= Beckford Priory =

Monastery in Worcestershire, England

Beckford Priory was a medieval house of Augustinian Canons, historically within Gloucestershire, presently in Worcestershire, England. It was dissolved in 1547 and laicized. The main building was converted as a residence in the 16th century as Beckford Hall and was rebuilt in the early 17th century. Currently divided into five dwellings, it served as a Roman Catholic college in the 20th century.

==History==
It was founded in Beckford in or shortly after 1128 as a dependency of the priory of Sainte-Barbe-en-Auge in Normandy. It was taken into the King's hand in 1414 as an alien priory and granted in 1462 to Eton College, but was re-granted by Edward IV to the collegiate church of Fotheringay.
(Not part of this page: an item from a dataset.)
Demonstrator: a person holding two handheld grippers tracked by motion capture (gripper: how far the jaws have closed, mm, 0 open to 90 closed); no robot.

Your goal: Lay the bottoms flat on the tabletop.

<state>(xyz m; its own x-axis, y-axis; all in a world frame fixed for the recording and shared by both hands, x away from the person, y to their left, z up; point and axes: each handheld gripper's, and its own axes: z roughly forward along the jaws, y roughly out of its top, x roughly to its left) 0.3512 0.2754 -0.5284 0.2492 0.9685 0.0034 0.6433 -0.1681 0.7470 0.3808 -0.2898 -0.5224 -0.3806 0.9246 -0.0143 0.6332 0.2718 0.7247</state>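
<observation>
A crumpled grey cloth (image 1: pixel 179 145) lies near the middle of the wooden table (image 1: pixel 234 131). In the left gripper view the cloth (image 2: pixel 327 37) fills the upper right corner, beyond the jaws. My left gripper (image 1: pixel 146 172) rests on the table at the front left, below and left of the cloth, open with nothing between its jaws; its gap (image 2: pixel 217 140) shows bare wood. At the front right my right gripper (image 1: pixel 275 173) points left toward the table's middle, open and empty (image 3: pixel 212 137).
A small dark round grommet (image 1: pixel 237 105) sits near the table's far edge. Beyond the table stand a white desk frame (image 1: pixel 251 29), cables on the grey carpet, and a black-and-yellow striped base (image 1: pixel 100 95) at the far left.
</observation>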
In 1547 the college was suppressed (although the church itself continued), and the site passed into lay ownership. A new house, known as Beckford Hall, was built in the 16th century as the seat of the Wakeman family on the former premises (of which only the crypt remains). The house was used in the 20th century as a Roman Catholic college until 1975. It is a Grade II-listed building.

==Description==
The seven-bay, two-storeyed building is built from "coursed dressed limestone rubble and limestone ashlar with ashlar dressings". Behind the parapet is the multi-gabled roof with large ashlar chimney stacks behind the main ridge of the roof. The building has a cellar and an attic with seven gabled dormers with parapets and drip moulds; each two-light window has mullions. Skylights are set between each dormer. The three-light windows on the main floors have chamfered mullions, transoms and dripmoulds.